I do wonder if they released a TV Dock for the Vita with the ability to synch PS4 controllers to it, if it would take get some more sales.
Shit wouldn't be hard to accomplish, but Sony basically abandoned that pony.
Doesn't have third party support for shit.
Doesn't have VR
Don't give a fuck about it, user. Nintendo has been dead to me since the N64, which had only a handful of good games, but the bulk were shit and even the 'good games' were pretty terrible and didn't age well at all.
>tiny bit more powerful
That's like comparing the original iphone with the ipad pro, saying that the ipad pro is just a tiny bit more powerful.
Also the key difference is the Switch actually has games.
There is nothing in your post about "innovation".
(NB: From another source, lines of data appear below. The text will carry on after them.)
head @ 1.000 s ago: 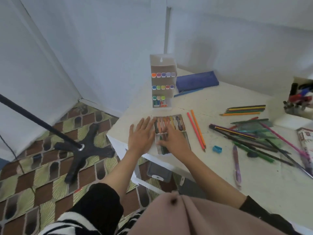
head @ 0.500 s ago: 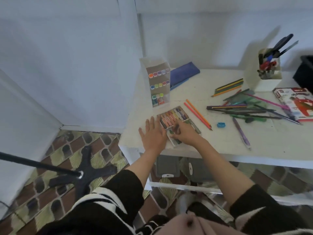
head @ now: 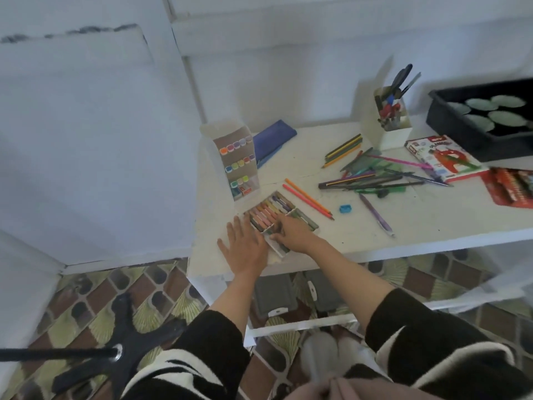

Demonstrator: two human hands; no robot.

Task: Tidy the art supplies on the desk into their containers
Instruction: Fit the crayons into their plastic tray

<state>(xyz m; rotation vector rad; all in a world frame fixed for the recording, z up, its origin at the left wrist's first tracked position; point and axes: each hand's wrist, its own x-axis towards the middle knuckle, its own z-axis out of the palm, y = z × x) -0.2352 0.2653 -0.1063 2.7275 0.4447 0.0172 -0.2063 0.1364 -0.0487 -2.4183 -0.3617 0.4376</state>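
Head view: pastel tray (head: 279, 250) sits at near-left corner of bench (head: 432, 215), two compartments, sticks packed side by side. L hand (head: 245, 246): fingers straight and spread, flat on bench just left of tray, apparently against its edge, prob. acting as a stop. R hand (head: 294, 233): fingers bent down over near compartment; pinching a stick vs. mere contact: cannot tell. Handling, est.: sticks light, brittle, prob. waxy; will snap under bending load. Take each at mid-length w/ thumb + forefinger, lay parallel to neighbours, no forcing. Tray looks thin, light, slides easily; hold by long side walls, keep level. Loose pencils (head: 372, 180), right of tray: stiff, light, apt to roll; gather as bundle at mid-shaft.
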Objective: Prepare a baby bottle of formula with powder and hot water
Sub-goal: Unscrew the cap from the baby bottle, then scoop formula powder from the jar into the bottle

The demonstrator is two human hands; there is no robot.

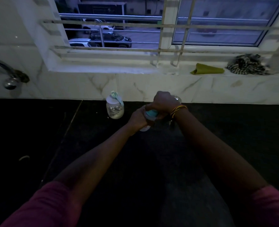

>Also the key difference is the Switch actually has games.
Post disregarded.
Ok, back on topic, the Switch isn't very innovative. The removable controllers is a cool addition, but has yet to feel necessary.
The actual innovation that I hope microsoft and sony steal is HD rumble. That's awesome and works really really well.
I wish sony and microsoft would pick up on motion supplemented aiming in FPS games like Splatoon does, but nobody's doing it despite it clearly and obviously being superior.
Overall, I like the Switch, but the Wii U was a more innovative console.
>REDDIT SPACING
Out
Nu controllers connect like ape dong
The fact that you can bring and take your console anywhere and play them at any time with it's own screen makes it the most innovative gaming console ever designed unless you're an idiot.